If you tell enough stories, perhaps the moral will show up.

2010-01-03

Unwired

Over the last few weekends -- say 20 hours work total -- I've laid over the first hedge I planted here -- about 50 yards of "native mix" with the hazel taken out and used elsewhere. It's gone well. I'll never be fast at that job -- I enjoy the looking much too well -- but it's a real eye opener to see how much easier it all goes when you don't have to spend time de-wiring. And it's interesting to see what other planting-time lessons there are to learn.
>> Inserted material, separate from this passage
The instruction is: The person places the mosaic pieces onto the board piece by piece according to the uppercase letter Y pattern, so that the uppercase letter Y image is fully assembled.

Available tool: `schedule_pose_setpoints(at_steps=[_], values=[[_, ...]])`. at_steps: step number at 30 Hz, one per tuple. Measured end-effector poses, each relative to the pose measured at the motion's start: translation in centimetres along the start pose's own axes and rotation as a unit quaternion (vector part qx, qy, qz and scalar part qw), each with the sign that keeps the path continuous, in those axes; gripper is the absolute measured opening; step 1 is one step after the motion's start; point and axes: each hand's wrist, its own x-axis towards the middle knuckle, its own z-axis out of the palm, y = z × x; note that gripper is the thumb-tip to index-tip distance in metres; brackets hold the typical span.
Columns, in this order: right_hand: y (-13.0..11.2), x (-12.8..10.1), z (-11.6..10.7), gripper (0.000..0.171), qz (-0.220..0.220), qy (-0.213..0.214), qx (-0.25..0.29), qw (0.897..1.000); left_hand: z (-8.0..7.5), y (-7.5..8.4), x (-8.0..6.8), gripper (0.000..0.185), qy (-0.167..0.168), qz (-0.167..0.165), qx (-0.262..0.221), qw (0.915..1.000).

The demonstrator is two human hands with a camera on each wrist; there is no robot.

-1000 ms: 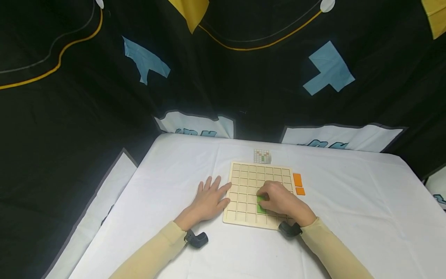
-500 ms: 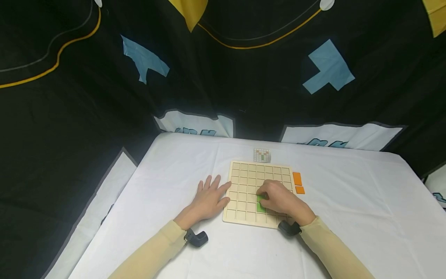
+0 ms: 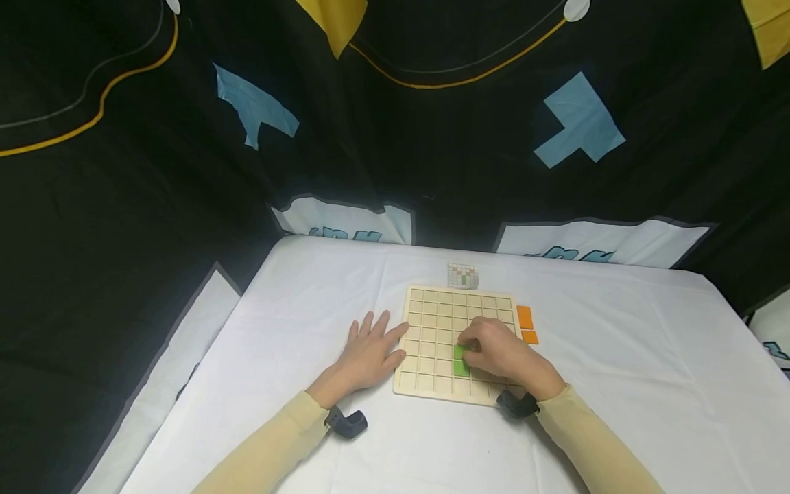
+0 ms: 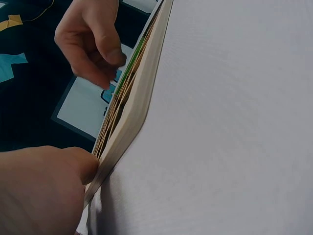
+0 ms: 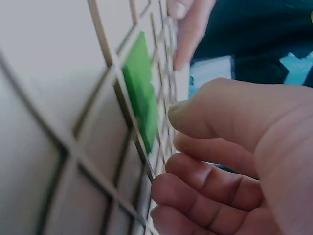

  • Rabbit guards are a must. The plants mostly survived, but I reckon they're a year or so back, and the ground-level damage makes them harder to split and bend over.
  • Ignore the supplier's sincere advice to plant these bare-rooted slips in a trench of tilled soil. Even six years on, the roots move when you strain the plants around the spiles. Slide them into the clay down the back of a spade and they'll be forced to set firm roots in the clay.
  • Another piece of gardening advice to avoid is to take the top of the slip off so that they bush out. A bush is useless -- you have to strip it all off when you lay. What you want is tall, spindly whips, so just leave them be.
  • Never plant blackthorn. Duh.
  • Don't plant briars with the rest of the hedge. Until it's laid over they just get in the way.
  • So the mix, if you don't fancy just hawthorn, would be five hawthorn, one spindle, one hazel and one fruiting tree depending on your taste -- mine would be beech. Then come back when you've laid it and put a dog briar in each of the gaps.